As a single, 20-something female traveling alone, she had been pulled out of the line at passport control and taken to a screening room where she was interrogated for four hours before being allowed to pick up her luggage and pass through.

That seems to be quite common these days. Several weeks ago Gloria and I were leaving for vacation and sailed through airport security no problem. In fact, we were given a pass to the Dan Airport Lounge for free drinks and snacks prior to boarding. Later that evening on another flight, our colleague, also working for the church, also holding the same visa, a clergy visa—but young, single, white, female, and traveling alone—was taken aside and asked to stand at the ticket counter for the next three hours to wait to check in until they were already boarding the plane. Then when they finally checked her in, security escorted her to the plane not allowing any stops along the way. So, yes profiling is common here.

And so for the young woman this morning, I had written welcoming her on her visit, giving her my phone number in case she had any problems, and also offering her to come crash on our couch since she would be arriving so early in the morning. And of course I began that letter, “We are especially happy to have a visitor from Bethlehem Lutheran Church. We know your pastor well and we have many friends there.”

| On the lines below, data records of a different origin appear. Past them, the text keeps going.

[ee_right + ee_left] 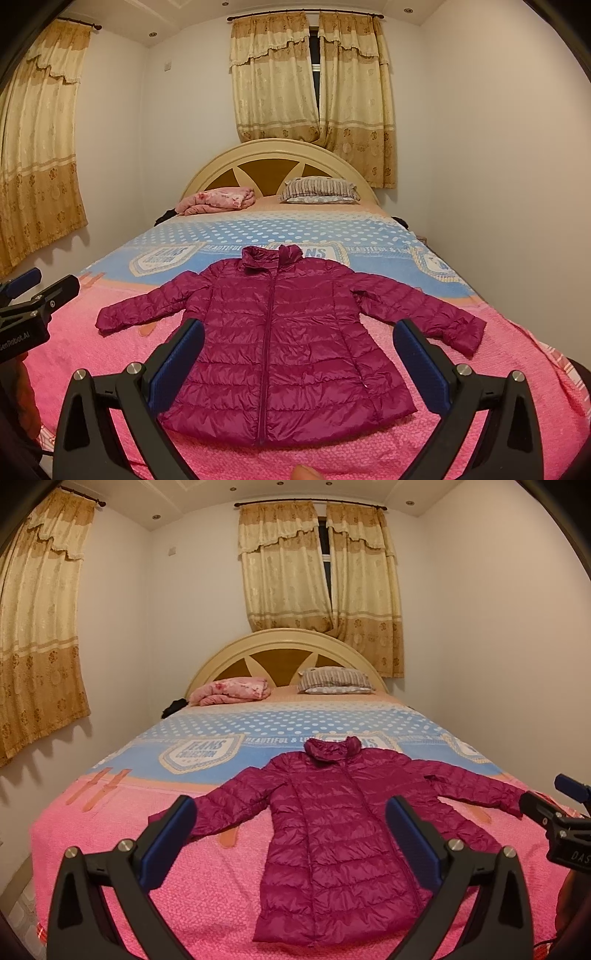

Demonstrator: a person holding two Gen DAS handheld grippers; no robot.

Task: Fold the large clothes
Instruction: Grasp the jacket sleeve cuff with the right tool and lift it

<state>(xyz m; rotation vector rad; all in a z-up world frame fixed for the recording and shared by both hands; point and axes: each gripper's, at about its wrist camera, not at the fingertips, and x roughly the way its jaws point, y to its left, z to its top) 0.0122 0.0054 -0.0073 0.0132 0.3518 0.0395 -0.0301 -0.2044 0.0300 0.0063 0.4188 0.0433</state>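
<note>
Both claws hover low over the foot of the bed [110, 849], each with its two fingers spread wide and nothing between them. Blue pads line the inner faces of the fingers [168, 840]. The left claw [291, 834] sits before the lower half of a magenta quilted jacket [332, 830]; the right claw [299, 358] faces the same jacket from slightly further right, and each claw shows at the edge of the other's view.

That jacket lies flat and unfolded on the pink end of the bedspread, front up, zip closed, collar pointing toward the headboard [280, 155] and hem nearest the cameras. Its two sleeves stretch out to either side, angled slightly down toward the hem. Neither claw touches the fabric.

Further up, the bedspread turns blue with white dots and printed badges. At the head of the bed rest a folded pink floral blanket [218, 199] on the left and a striped pillow [317, 190] on the right. Cream and gold curtains [306, 74] hang behind the headboard, and more on the left wall.
</note>
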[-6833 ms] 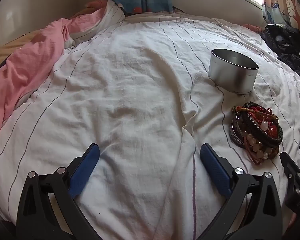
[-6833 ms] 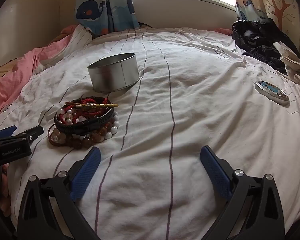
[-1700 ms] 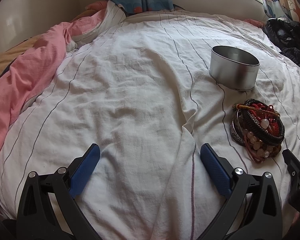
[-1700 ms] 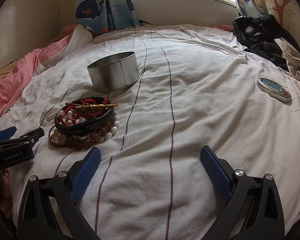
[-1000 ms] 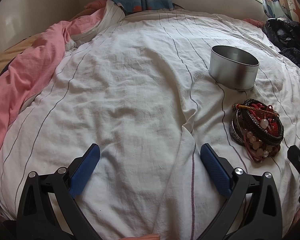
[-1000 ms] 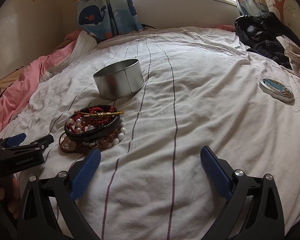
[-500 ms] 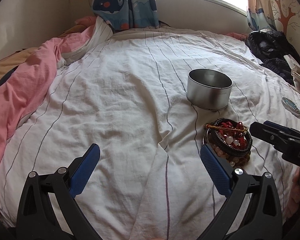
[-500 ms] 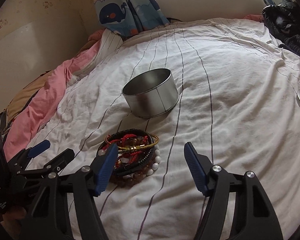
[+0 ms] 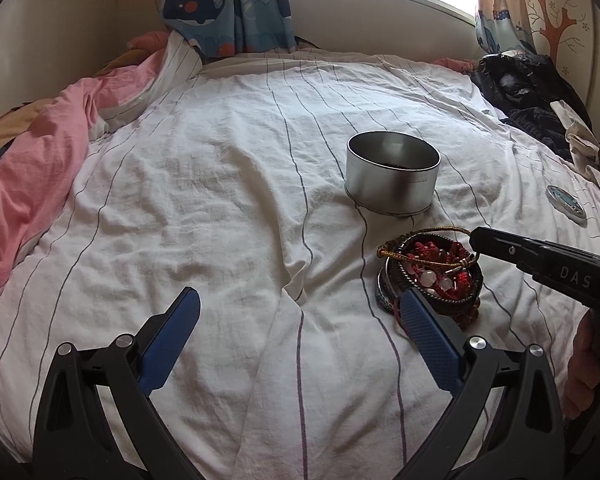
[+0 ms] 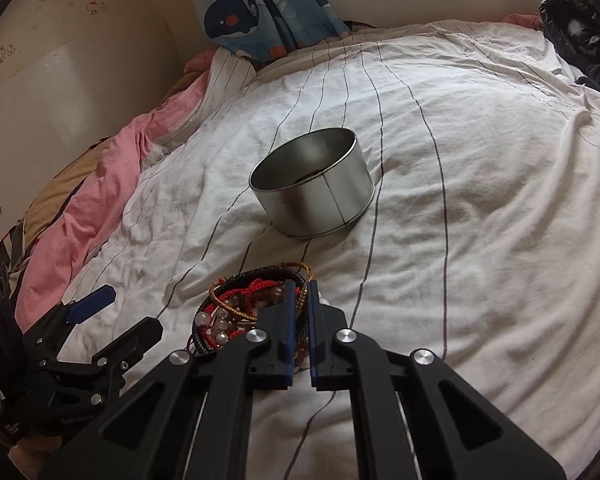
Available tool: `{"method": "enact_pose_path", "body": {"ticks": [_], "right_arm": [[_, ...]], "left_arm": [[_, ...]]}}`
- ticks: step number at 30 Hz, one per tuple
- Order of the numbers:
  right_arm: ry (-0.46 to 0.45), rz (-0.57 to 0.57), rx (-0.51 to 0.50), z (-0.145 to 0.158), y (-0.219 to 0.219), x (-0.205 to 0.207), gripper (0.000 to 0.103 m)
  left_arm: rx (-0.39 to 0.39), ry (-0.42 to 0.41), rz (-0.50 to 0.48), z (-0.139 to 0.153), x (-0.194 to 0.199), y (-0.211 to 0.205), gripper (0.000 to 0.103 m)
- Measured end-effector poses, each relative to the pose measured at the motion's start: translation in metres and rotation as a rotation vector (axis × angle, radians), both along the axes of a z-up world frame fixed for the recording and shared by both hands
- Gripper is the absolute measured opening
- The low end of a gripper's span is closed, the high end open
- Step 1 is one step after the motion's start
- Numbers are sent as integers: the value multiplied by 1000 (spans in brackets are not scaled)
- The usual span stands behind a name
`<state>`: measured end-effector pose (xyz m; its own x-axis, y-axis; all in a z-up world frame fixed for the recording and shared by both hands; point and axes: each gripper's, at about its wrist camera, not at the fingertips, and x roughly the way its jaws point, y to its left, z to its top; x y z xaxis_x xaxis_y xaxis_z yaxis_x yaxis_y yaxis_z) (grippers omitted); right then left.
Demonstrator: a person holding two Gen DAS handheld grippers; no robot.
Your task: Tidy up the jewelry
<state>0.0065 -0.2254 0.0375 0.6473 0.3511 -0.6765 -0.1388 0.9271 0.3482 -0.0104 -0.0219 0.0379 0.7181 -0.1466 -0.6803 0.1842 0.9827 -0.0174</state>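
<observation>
tin (image 9: 392, 188): shiny smooth metal | sheet (image 9: 220, 184): soft wrinkled cloth | bracelets (image 10: 252, 300): beads, woven cord | fingers (image 9: 172, 336): bumpy blue pads

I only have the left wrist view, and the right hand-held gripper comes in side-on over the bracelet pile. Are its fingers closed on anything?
Observer: In the right wrist view, the right hand-held gripper is nearly shut. The gold cord bracelet appears pinched at its tips.
Operator: My own blue finger hides the pile's near edge. Is the left one touching it?
Observer: No. The left hand-held gripper is open, and bare sheet shows between it and the bracelet pile.
</observation>
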Motion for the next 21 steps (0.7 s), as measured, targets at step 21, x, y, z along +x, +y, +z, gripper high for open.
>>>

When security had her empty out her backpack onto the table, there was my letter of welcome.

So the early morning question over the phone, “What is this Bethlehem Lutheran Church?”

Somewhat bewildered I realized the significance of the question, “In the States we often relate the names of churches to the life of Jesus.”

After a bit of silence on the other end of the line, I continued, “Jesus was born in Bethlehem.”


“Oh!” he responded, seeming unsure whether to believe me.

“I know the people at Bethlehem Lutheran Church. I can vouch for her.” I could have added that I also know the people at Christmas Lutheran Church, in Bethlehem, Palestine, and we travel there several times a week. It is totally legal and safe. There's a lot I could have said, but it’s never wise to offer too much information. “Yes, I know the people at Bethlehem,” was sufficient.

He wasn’t easily convinced and continued to grill me for another ten minutes before hanging up.

Four hours later at 9:00 a.m., security called back a second time, this time another interrogator. “You know this woman? How do you know her?”

“Bethlehem Lutheran Church. I know her pastor. I have friends there.”

They took my passport number to let me know they’d be on my case if there were any problems. “Have a nice day,” they said hanging up.

At 10:30 a.m. there was a knock on the door. “I’m here to crash on your couch. Is your offer still good? I boarded my plane early last evening. I’m exhausted.”

“They let you through?”

A nod of the head.

“Is everything all night?”

“It depends. I had to sign a document, and, if I break it, I’ll be banned from Israel for five years and I’ll have to pay a fine of 50,000 shekels.”

“For what?”

She pulled out her signed statement for me to read.

“I had to promise that I wouldn’t visit the West Bank, that I wouldn’t go to Bethlehem.”